Selon l’étude exclusive
SeLoger, depuis 2020, les Français ont perdu une pièce à l’achat.
Entre les municipales de 2020 et celles de 2026, le marché immobilier a connu deux phases distinctes : une période de forte dynamique portée par des taux historiquement bas et de nouvelles préférences post-Covid, puis un changement de régime à partir de 2023 avec la remontée rapide des taux d’intérêt, qui a réduit la capacité d’emprunt des ménages.
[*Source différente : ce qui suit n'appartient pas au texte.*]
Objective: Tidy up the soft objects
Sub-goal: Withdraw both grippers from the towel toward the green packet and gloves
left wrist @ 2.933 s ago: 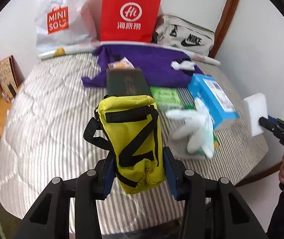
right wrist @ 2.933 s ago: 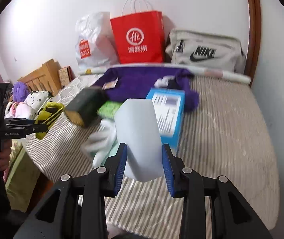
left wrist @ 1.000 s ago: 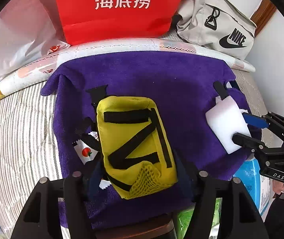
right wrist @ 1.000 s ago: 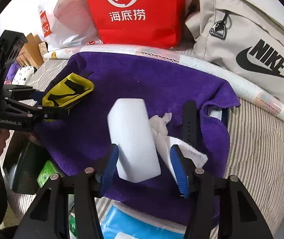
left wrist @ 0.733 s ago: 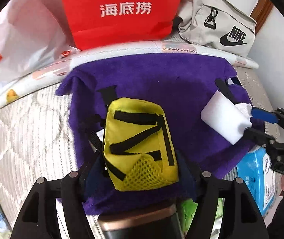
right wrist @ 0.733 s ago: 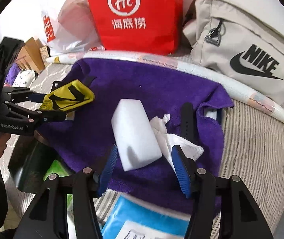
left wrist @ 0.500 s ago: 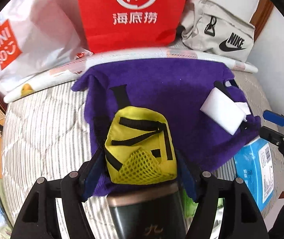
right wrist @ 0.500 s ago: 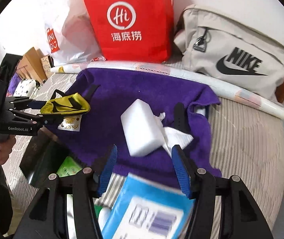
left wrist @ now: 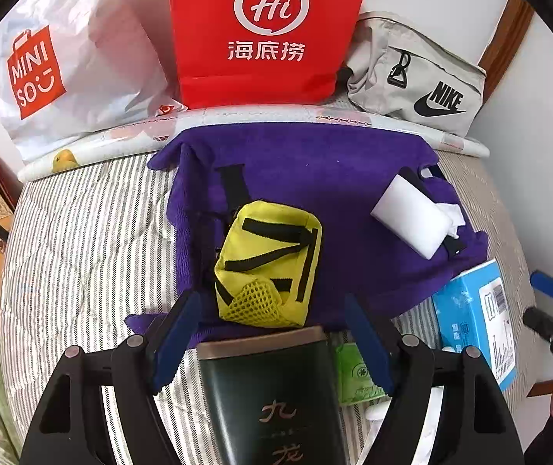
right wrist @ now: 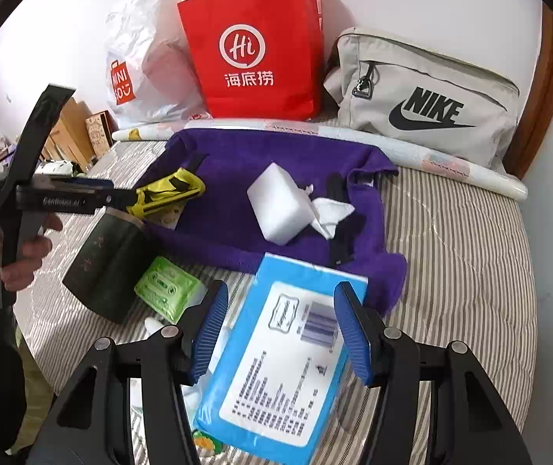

Conséquence : l’achat est devenu plus difficile, une partie de la
demande s’est reportée vers la location et les tensions se sont accrues à
l’échelle locale. A quelques jours du premier tour des élections municipales,
zoom sur la situation immobilière des Français depuis celles de 2020.

Essentiel à retenir
• Entre 2020 et 2026, les prix ont progressé en
moyenne de +14,4 %, avec une forte hausse entre 2020 et 2023 (+16,7 %), suivie
d’un léger recul depuis 2023 (-1,9 %) sous l’effet de la remontée des taux.
• Les ménages ont perdu en moyenne -11m² depuis
2020 (soit plus d’une pièce), malgré une hausse des revenus moyenne de +22 %,
principalement en raison de la baisse de leur capacité d’emprunt liée à la
hausse des taux.
• Les loyers ont augmenté plus modérément entre
2020 et 2023 (+5,8 %), avant d’accélérer depuis 2023 (+8,1 %), dans un contexte
de report d’une partie des ménages exclus de l’achat.
• Si la majorité des grandes villes
enregistrent une baisse du pouvoir d’achat immobilier, Paris et Lyon font
exception (+2 m² et +3 m²). À l’inverse, Quimper et Le Mans enregistrent la
perte de pouvoir d’achat immobilier la plus importante avec chacune une perte
de -41m² entre 2020 et 2026.
• Côté location, les Lyonnais et les Bordelais gagnent environ +10 m² de pouvoir locatif. Quimper est la seule ville du top 50 enregistrant une perte de pouvoir locatif de -1m².